§ Problem to solve: For the material below, state how many lines have the word "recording" in them, with no other words.

§ Information provided:
********

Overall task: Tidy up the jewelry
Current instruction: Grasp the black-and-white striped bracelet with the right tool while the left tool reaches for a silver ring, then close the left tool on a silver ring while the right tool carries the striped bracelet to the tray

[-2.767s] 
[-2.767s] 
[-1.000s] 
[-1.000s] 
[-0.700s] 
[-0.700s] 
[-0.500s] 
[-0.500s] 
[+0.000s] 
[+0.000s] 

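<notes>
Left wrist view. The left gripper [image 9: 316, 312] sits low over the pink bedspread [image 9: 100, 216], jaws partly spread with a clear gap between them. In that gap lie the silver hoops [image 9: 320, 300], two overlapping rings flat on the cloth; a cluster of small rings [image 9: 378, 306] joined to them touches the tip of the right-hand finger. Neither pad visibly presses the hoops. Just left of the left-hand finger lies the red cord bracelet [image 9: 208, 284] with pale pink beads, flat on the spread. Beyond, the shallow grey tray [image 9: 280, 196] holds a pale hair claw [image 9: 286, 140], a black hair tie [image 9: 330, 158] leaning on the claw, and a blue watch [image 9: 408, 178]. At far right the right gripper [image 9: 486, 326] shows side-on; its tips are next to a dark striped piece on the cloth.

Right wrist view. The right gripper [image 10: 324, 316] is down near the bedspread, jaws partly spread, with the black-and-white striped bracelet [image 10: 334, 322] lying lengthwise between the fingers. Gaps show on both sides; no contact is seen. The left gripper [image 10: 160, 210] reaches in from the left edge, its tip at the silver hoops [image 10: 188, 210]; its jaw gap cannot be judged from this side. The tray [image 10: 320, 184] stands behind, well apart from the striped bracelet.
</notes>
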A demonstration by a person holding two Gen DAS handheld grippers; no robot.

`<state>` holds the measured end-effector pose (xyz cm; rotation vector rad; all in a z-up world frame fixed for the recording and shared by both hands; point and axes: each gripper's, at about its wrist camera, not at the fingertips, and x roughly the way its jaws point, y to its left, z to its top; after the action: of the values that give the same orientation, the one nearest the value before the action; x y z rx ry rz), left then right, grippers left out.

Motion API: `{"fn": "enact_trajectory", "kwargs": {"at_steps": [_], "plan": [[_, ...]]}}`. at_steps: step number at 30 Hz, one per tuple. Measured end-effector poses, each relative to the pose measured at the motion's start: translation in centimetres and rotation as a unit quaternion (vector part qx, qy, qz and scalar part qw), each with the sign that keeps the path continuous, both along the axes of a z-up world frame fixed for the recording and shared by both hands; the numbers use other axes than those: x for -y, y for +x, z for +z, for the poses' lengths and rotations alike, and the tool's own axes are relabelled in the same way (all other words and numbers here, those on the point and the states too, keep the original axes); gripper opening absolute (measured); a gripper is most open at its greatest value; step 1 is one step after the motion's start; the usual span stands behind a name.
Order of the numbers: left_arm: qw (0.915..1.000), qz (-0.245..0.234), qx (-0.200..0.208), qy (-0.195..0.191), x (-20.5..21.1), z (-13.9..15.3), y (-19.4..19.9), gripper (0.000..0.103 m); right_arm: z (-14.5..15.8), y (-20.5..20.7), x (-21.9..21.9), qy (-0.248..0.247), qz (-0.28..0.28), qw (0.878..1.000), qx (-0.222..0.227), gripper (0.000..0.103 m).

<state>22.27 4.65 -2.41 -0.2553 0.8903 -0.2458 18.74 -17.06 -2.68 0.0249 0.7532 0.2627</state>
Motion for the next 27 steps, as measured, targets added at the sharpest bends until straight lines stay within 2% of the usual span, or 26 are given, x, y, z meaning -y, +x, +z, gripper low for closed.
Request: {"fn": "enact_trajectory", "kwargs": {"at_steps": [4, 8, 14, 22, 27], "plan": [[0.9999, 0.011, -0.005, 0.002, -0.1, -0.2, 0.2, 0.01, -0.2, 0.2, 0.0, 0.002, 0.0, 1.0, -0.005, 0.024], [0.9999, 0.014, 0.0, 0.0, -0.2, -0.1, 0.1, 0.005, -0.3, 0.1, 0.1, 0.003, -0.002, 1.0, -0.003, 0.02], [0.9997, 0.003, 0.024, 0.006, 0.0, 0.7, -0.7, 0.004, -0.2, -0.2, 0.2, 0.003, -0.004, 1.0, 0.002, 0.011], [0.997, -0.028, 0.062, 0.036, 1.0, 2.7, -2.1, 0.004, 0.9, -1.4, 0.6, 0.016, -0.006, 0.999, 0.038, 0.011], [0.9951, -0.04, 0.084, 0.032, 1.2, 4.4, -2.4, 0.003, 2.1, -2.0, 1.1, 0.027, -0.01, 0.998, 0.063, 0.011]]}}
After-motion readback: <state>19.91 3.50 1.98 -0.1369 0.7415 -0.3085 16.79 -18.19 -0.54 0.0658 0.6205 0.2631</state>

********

§ Written solution: 2